| ACTION ITEM |
Write out again the entries from the first line to the line that includes "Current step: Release", keeping both of those lines.

| AVAILABLE RECORDS |
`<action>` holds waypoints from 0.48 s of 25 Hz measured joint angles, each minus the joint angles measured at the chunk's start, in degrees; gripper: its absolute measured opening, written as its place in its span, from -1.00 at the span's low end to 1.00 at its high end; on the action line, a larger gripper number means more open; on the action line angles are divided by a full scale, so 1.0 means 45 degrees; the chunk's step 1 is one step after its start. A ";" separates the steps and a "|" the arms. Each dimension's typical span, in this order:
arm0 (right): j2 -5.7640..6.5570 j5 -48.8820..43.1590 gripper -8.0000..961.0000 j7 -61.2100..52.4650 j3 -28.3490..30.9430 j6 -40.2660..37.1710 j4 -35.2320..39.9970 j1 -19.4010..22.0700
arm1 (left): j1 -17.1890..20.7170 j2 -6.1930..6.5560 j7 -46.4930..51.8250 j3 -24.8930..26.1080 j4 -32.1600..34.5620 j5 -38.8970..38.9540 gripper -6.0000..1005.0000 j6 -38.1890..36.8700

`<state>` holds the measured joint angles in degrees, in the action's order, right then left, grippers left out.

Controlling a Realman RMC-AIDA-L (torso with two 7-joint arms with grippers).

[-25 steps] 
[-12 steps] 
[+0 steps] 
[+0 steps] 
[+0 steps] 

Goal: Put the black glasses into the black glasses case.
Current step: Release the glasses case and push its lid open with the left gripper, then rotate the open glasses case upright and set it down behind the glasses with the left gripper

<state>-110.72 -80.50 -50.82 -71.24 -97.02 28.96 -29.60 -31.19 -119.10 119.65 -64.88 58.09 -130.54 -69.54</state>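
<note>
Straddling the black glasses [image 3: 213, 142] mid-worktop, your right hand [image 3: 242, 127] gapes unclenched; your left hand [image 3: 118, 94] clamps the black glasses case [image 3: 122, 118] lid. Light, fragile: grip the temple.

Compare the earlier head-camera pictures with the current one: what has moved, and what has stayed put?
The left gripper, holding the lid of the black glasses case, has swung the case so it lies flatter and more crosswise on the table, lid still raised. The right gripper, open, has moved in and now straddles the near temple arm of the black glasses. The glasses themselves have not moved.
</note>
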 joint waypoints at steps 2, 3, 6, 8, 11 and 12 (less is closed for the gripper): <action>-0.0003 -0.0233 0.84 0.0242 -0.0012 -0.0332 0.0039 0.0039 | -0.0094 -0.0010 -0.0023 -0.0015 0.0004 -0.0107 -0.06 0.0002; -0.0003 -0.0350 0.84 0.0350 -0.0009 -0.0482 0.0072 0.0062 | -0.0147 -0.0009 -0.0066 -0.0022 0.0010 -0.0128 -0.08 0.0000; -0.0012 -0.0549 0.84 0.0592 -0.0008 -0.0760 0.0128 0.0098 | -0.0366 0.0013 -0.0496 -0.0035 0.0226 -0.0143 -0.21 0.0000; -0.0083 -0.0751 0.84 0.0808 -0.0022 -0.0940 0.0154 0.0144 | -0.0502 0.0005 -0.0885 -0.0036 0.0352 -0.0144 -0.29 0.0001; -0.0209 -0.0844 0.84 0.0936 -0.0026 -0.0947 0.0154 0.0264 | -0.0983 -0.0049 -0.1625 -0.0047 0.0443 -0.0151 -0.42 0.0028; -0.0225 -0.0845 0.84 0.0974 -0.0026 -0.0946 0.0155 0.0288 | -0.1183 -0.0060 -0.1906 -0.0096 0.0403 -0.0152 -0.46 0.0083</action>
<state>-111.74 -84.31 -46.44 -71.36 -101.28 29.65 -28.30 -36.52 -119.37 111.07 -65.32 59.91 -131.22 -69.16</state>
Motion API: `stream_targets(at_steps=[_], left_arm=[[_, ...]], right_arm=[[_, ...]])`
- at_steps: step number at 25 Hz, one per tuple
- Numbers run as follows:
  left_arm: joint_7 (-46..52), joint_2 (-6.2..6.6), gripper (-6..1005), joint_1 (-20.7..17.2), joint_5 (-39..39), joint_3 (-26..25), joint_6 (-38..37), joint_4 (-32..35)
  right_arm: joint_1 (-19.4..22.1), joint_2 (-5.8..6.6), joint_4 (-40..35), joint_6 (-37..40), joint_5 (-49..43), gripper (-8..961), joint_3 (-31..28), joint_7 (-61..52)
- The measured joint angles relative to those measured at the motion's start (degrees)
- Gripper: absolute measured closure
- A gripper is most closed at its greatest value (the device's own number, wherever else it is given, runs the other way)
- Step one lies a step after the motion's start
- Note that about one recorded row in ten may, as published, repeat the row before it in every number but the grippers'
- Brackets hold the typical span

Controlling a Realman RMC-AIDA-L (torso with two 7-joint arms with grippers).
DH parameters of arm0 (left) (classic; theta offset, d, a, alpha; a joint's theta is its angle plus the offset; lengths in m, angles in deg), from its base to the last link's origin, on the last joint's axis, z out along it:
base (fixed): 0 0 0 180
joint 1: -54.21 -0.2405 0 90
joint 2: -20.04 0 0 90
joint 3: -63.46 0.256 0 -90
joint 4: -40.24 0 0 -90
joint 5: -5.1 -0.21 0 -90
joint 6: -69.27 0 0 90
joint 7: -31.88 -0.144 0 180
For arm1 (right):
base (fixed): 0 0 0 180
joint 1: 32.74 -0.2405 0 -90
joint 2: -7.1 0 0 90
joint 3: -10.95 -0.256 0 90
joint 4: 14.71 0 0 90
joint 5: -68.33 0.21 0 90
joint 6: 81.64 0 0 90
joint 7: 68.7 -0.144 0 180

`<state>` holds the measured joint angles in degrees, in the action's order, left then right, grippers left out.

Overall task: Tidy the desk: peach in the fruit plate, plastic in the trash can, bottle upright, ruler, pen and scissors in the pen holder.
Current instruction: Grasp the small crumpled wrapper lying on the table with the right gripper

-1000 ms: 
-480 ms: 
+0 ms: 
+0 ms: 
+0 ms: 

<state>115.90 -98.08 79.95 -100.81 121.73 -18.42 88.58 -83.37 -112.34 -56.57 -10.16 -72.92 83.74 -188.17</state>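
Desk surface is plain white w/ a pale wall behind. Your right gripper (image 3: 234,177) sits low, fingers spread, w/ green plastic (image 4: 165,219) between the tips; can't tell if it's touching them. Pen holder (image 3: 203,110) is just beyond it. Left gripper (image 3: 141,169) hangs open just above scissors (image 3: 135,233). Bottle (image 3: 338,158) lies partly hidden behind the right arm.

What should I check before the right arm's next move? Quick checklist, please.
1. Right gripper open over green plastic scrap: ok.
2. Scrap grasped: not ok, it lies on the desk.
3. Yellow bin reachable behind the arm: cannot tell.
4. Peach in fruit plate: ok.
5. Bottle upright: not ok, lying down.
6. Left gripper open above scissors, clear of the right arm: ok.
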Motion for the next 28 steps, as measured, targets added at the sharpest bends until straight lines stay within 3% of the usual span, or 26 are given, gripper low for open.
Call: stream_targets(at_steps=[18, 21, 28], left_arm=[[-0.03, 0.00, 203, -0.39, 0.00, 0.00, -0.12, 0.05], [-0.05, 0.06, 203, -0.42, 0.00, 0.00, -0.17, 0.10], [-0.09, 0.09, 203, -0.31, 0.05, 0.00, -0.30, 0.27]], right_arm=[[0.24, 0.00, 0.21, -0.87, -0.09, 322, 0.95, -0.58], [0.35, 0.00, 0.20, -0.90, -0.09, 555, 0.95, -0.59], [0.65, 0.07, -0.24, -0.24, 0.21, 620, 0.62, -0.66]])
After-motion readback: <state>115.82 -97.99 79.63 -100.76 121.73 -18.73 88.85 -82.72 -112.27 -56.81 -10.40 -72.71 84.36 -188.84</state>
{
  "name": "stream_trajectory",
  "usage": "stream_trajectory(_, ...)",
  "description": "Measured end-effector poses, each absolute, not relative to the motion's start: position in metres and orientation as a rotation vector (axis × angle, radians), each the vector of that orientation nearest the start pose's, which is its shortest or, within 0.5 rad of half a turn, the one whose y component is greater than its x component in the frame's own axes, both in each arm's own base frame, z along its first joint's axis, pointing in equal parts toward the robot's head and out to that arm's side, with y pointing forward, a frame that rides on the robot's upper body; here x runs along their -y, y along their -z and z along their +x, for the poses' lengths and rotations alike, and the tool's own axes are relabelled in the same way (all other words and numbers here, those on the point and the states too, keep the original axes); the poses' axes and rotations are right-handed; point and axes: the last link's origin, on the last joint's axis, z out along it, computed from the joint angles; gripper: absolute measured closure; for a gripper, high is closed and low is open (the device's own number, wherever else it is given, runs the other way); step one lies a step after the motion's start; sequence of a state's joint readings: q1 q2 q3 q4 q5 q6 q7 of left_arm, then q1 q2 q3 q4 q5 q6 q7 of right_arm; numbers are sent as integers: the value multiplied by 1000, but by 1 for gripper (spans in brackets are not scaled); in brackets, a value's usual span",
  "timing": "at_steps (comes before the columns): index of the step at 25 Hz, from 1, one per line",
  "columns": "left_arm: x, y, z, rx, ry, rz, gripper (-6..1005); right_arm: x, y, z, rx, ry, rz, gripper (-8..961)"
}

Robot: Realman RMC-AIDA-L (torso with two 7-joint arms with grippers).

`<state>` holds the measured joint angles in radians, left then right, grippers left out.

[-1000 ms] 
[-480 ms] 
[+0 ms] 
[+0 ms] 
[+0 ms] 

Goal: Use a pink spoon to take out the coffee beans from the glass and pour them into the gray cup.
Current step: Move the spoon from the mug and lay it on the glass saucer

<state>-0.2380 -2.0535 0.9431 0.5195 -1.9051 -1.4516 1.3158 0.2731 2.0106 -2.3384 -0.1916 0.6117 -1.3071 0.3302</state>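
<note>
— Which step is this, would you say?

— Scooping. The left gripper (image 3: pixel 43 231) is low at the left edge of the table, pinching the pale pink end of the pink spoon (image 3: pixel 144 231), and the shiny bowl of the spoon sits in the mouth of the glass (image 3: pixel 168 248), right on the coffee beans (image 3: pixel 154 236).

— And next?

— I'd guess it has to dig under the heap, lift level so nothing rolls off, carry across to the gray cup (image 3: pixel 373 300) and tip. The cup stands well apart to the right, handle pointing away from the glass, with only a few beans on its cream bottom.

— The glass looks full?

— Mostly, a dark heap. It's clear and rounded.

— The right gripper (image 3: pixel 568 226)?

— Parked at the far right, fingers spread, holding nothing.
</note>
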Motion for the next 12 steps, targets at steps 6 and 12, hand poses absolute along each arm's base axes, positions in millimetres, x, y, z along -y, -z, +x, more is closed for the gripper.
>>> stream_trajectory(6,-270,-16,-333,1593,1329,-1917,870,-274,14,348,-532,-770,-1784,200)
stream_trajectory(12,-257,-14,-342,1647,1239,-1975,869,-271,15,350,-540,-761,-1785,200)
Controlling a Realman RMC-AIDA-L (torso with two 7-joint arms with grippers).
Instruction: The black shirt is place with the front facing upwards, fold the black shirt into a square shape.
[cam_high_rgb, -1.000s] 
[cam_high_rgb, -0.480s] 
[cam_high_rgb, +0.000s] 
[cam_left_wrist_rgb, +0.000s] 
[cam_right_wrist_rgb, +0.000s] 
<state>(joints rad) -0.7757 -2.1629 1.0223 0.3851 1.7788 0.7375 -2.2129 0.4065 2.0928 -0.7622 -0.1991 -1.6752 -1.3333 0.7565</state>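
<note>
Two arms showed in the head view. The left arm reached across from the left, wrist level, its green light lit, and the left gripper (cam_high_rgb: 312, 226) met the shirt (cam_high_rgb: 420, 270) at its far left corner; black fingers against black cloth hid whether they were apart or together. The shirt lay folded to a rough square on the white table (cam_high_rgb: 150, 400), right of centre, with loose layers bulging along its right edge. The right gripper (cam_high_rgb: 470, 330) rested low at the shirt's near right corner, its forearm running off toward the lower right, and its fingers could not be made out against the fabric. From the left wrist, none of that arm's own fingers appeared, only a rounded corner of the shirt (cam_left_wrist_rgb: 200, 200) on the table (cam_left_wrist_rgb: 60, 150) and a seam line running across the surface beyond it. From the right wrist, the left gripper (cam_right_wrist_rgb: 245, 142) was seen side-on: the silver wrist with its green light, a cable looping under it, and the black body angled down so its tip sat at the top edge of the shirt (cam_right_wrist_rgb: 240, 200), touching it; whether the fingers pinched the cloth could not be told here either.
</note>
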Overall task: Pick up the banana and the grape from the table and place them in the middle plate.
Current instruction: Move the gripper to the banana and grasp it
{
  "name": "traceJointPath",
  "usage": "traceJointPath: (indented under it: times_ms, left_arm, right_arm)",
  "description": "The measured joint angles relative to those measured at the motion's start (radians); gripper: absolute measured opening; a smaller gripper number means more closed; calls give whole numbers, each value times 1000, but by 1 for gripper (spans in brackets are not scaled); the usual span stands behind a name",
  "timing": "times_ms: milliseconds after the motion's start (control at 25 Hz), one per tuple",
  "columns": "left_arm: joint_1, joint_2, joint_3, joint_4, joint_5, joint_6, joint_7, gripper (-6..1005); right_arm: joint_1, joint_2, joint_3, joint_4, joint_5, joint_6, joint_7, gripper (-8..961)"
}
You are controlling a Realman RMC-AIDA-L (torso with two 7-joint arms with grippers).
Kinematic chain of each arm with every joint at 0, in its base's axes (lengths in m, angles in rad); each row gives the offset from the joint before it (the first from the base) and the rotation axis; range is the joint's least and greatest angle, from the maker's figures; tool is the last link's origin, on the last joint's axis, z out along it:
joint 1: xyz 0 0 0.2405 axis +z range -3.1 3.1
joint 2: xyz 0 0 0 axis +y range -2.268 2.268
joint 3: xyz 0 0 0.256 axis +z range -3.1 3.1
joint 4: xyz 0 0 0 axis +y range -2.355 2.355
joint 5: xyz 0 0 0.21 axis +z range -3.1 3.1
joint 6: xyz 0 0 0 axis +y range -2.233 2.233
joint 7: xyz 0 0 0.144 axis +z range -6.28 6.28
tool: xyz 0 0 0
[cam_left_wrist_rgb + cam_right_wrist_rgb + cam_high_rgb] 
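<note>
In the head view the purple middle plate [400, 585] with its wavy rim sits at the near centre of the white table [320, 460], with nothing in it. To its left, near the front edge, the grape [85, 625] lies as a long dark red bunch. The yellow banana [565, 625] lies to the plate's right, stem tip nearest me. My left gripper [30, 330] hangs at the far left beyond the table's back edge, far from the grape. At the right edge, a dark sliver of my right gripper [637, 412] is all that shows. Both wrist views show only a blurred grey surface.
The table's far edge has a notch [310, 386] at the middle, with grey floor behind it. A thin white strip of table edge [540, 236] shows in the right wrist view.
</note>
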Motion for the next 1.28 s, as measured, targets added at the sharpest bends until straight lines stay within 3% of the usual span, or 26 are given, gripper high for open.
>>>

| RESULT FOR THIS EXERCISE |
`<action>` holds waypoints from 0.48 s of 25 Hz measured joint angles, each minus the joint angles measured at the chunk's start, in degrees; gripper: its absolute measured opening, written as its place in its span, from -1.00 at the span's low end to 1.00 at its high end; on the action line, a larger gripper number means more open; on the action line angles are divided by a full scale, so 1.0 means 45 degrees; the chunk's step 1 is one step after its start. A ";" separates the steps and a "|" the arms. Each dimension's typical span, in this order:
arm0 (right): j2 -5.7640..6.5570 j5 -48.8820..43.1590 gripper -8.0000..961.0000 j7 -61.2100..52.4650 j3 -28.3490..30.9430 j6 -40.2660..37.1710 j4 -35.2320..39.9970 j1 -19.4010..22.0700
arm1 (left): j1 -17.1890..20.7170 j2 -6.1930..6.5560 j7 -46.4930..51.8250 j3 -24.8930..26.1080 j4 -32.1600..34.5620 j5 -38.8970..38.9540 gripper -6.0000..1005.0000 j6 -38.1890..36.8700

`<state>` holds the measured joint angles in degrees, in the action's order, right then left, grippers left out.

Controlling a Realman RMC-AIDA-L (torso with two 7-joint arms with grippers).

[-25 steps] 
[-12 steps] 
[+0 steps] 
[+0 steps] 
[+0 steps] 

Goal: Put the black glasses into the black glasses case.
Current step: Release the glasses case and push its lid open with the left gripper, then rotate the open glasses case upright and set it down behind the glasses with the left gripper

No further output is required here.